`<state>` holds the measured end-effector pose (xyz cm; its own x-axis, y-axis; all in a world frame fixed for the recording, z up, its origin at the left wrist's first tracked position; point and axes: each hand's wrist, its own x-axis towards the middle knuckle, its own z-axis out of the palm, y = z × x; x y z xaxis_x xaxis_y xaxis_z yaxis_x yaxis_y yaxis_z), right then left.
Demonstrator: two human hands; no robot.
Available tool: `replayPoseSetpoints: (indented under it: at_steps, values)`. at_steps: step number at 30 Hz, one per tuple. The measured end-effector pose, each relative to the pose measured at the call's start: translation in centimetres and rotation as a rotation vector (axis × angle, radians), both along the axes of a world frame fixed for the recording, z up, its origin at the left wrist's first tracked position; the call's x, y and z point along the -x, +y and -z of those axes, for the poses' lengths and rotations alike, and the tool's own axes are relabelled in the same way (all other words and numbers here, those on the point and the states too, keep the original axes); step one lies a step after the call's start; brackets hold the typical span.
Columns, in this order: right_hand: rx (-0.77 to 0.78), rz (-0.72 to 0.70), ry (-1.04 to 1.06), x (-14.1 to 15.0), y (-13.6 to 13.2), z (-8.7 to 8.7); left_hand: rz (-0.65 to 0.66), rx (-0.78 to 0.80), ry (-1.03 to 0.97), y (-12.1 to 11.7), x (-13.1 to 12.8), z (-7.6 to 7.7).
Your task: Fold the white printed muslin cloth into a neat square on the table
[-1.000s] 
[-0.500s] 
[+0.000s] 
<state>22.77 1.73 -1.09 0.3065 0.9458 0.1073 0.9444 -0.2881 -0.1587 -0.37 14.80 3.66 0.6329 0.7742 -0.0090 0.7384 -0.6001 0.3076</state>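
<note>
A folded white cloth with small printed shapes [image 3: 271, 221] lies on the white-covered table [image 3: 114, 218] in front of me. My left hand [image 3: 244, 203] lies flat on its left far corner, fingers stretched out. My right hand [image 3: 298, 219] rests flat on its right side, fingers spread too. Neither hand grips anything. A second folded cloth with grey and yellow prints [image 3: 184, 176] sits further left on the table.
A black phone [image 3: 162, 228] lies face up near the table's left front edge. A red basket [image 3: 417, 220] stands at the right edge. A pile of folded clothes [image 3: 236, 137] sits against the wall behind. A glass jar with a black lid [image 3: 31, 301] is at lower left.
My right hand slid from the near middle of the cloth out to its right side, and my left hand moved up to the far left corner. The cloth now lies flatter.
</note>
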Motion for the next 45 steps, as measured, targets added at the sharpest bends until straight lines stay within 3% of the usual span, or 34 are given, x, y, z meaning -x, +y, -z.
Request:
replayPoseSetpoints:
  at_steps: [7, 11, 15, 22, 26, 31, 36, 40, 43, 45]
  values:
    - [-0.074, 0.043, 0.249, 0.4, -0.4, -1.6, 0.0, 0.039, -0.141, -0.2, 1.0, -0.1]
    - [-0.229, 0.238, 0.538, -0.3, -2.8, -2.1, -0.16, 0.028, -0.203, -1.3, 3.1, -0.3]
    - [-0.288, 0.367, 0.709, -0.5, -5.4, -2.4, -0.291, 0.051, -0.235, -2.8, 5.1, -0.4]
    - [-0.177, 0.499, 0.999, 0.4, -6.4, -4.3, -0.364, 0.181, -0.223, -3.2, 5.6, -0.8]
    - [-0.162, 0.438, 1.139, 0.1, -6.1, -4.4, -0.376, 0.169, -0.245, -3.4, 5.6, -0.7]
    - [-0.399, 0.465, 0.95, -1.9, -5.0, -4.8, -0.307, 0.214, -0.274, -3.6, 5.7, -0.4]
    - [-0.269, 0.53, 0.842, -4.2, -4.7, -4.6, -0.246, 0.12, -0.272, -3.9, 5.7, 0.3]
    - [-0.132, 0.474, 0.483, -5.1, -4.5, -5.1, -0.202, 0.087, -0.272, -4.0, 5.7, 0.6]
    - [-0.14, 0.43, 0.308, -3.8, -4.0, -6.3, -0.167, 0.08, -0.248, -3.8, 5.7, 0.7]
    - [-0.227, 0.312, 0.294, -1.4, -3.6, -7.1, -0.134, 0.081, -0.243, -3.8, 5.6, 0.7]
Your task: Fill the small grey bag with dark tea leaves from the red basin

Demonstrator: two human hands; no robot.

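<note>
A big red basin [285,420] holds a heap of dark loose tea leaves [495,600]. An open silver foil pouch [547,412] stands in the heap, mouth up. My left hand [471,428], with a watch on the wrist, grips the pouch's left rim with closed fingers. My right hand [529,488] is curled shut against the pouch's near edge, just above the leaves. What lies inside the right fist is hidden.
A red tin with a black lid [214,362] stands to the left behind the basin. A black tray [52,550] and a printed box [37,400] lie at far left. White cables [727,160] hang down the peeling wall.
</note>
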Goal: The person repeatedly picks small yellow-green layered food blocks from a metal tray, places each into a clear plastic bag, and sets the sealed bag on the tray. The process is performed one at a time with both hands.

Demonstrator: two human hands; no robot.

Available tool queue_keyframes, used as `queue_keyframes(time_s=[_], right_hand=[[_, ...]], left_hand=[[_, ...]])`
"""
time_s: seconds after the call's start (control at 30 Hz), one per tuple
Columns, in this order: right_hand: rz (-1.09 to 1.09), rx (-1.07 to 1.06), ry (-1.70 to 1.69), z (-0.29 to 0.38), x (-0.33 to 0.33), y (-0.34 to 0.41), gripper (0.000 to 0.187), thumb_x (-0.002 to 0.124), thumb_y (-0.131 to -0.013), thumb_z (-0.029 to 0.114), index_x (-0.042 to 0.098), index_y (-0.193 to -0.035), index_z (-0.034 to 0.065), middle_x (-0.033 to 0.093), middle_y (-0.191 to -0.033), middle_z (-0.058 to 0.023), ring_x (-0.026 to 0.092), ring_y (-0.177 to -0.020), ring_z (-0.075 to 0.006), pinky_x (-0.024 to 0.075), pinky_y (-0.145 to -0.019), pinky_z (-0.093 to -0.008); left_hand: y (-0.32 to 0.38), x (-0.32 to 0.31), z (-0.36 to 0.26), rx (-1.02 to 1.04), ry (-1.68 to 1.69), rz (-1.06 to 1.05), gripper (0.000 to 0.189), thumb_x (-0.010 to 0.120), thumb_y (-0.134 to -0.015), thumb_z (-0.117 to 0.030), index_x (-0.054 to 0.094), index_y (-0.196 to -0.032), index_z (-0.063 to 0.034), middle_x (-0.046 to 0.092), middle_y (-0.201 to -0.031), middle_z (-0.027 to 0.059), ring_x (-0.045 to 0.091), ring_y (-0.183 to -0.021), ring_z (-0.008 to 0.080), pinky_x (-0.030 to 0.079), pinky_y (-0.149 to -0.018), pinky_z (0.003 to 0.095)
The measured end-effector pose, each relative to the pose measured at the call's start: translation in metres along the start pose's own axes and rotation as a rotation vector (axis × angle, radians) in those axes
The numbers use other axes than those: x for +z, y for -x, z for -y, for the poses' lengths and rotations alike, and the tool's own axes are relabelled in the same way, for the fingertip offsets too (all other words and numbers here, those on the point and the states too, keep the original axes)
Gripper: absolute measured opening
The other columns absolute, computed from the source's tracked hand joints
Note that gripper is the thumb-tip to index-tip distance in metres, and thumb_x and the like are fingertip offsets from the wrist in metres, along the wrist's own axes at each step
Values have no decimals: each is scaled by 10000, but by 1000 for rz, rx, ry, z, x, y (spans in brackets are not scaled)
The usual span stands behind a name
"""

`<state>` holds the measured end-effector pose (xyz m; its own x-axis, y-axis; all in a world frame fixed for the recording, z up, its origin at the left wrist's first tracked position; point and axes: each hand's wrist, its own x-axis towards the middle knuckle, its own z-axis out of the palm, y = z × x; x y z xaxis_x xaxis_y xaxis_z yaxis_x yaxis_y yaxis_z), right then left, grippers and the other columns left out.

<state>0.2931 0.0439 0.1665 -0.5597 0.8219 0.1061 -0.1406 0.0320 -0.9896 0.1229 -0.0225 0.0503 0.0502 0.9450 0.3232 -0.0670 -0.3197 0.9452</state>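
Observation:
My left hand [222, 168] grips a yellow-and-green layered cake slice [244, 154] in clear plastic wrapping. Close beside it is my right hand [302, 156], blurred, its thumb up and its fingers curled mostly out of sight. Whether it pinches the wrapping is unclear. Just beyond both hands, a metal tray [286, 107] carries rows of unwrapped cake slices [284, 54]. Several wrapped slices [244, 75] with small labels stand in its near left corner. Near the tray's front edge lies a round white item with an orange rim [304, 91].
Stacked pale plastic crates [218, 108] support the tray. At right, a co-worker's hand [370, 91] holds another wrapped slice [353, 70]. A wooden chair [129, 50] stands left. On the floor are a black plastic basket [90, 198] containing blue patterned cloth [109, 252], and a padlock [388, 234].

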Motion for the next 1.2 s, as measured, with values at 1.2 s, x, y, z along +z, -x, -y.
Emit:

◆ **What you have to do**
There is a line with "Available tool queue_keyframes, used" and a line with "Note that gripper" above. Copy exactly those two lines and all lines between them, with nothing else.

◆ **Exercise solution**
Available tool queue_keyframes, used as `queue_keyframes(time_s=[_], right_hand=[[_, ...]], left_hand=[[_, ...]])`
"""
time_s: seconds after the call's start (control at 30 Hz), one per tuple
Columns, in this order: right_hand: rz (-1.09 to 1.09), rx (-1.07 to 1.06), ry (-1.70 to 1.69), z (-0.29 to 0.38), x (-0.33 to 0.33), y (-0.34 to 0.41), gripper (0.000 to 0.187), thumb_x (-0.002 to 0.124), thumb_y (-0.131 to -0.013), thumb_z (-0.029 to 0.114), index_x (-0.042 to 0.098), index_y (-0.193 to -0.035), index_z (-0.034 to 0.065), middle_x (-0.033 to 0.093), middle_y (-0.191 to -0.033), middle_z (-0.058 to 0.023), ring_x (-0.026 to 0.092), ring_y (-0.177 to -0.020), ring_z (-0.075 to 0.006), pinky_x (-0.024 to 0.075), pinky_y (-0.145 to -0.019), pinky_z (-0.093 to -0.008); left_hand: y (-0.32 to 0.38), x (-0.32 to 0.31), z (-0.36 to 0.26), rx (-1.02 to 1.04), ry (-1.68 to 1.69), rz (-1.06 to 1.05), gripper (0.000 to 0.189), thumb_x (-0.010 to 0.120), thumb_y (-0.134 to -0.015), thumb_z (-0.117 to 0.030), index_x (-0.054 to 0.094), index_y (-0.196 to -0.032), index_z (-0.063 to 0.034), middle_x (-0.046 to 0.092), middle_y (-0.201 to -0.031), middle_z (-0.027 to 0.059), ring_x (-0.045 to 0.091), ring_y (-0.183 to -0.021), ring_z (-0.008 to 0.080), pinky_x (-0.030 to 0.079), pinky_y (-0.149 to -0.018), pinky_z (0.003 to 0.095)
The measured end-effector pose, each relative to the pose measured at the call's start: translation in metres along the start pose's own axes and rotation as a rotation vector (axis × angle, radians) in those axes
The numbers use other axes than those: x for +z, y for -x, z for -y, for the poses' lengths and rotations alike, and the tool's own axes are relabelled in the same way, for the fingertip offsets too (all other words and numbers here, those on the point and the states too, keep the original axes)
Gripper: absolute measured opening
The other columns absolute, computed from the source's tracked hand joints
Note that gripper is the thumb-tip to index-tip distance in metres, and thumb_x and the like are fingertip offsets from the wrist in metres, along the wrist's own axes at each step

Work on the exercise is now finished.